There will therefore be increased motivation for counsel to use alternative means to maximize the opposing party’s disclosure.  This author expects a resurgence in the use of Notices to Admit which are permitted as of right and avert the need to examine on non-contentious issues and to obtain admissions of authenticity for documents not emanating from the examinee’s own production.  Traditionally, Notices to Admit have been served after the main examinations for discovery have been conducted.  Counsel seeking to effectively target their examinations to contentious issues and to ensure completeness of document production should consider delivering a Notice to Admit early.  If no response has been received within 14 days the recipient will be deemed to have admitted the facts and the authenticity of documents listed therein.   Counsel should consider seeking admissions on the existence of different classes of documents which may appear missing from the initial production.

Interrogatories may also prove a valuable tool in identifying missing documents, although not traditionally used for this purpose.  Under new Rule 7-3, Interrogatories require either consent or order of the Court.  However, it is reasonable to expect courts will consider a party’s cooperativeness in responding to Interrogatories in their willingness to grant other case management orders such as an application to extend discovery time.  Restricting the Interrogatories to factual matters will increase the prospect of obtaining consent.  If you have delivered reasonable Interrogatories or Notices to Admit and they have not been answered responsively, or at all, you will have laid groundwork for an application to extend discovery time under new Rule 7-2(3).


For the reasons herein, parties seeking production under the new Rules will no longer be able to rely on their opponents’ duty to produce all potentially relevant documents.  Clients and their counsel will have to work harder to identify documents or classes of documents, and to assert entitlement to have them produced.

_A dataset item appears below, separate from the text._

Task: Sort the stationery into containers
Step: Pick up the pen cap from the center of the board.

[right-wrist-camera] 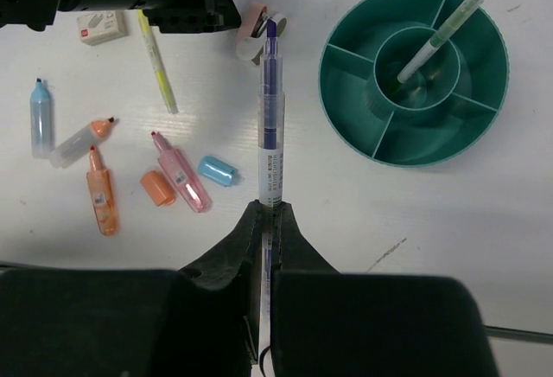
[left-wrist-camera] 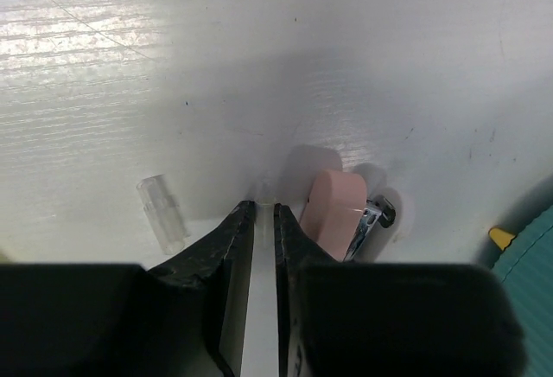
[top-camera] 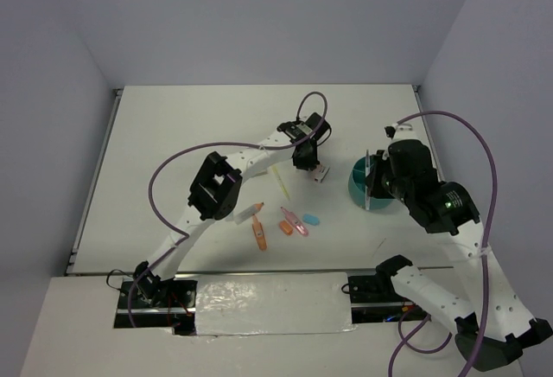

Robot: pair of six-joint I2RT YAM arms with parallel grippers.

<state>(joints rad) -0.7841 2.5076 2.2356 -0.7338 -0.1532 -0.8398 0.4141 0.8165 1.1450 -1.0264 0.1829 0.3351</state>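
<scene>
While the purple pen (right-wrist-camera: 270,126) is clamped in the closed right gripper (right-wrist-camera: 268,213), left of the teal cup (right-wrist-camera: 328,92) in the wrist view, a pink clip (right-wrist-camera: 251,33) and the left gripper (left-wrist-camera: 259,208) are found just beyond its tip. The left gripper's fingers are parted by a narrow slit, and nothing is held. One green pen (right-wrist-camera: 441,27) is stood in the cup's centre well. An orange highlighter (right-wrist-camera: 102,194) and a pink highlighter (right-wrist-camera: 183,176) are left lying on the bench (right-wrist-camera: 415,213).

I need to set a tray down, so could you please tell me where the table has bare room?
Free: the strip of table along the back wall, and the left side beyond the left arm. Crowded: between the highlighters and the teal cup.
</scene>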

In this author’s view, to uphold the integrity of our document production system, it is incumbent on our profession to consider the impact of the new Rule 7-1 on the obligations of counsel set out in the Boxer case and it would be regrettable if one of the consequences of rules aiming to increase efficiency and reduce cost was to reduce professional ethical standards and the confidence in courts correctly finding the facts in each case and applying the law to them.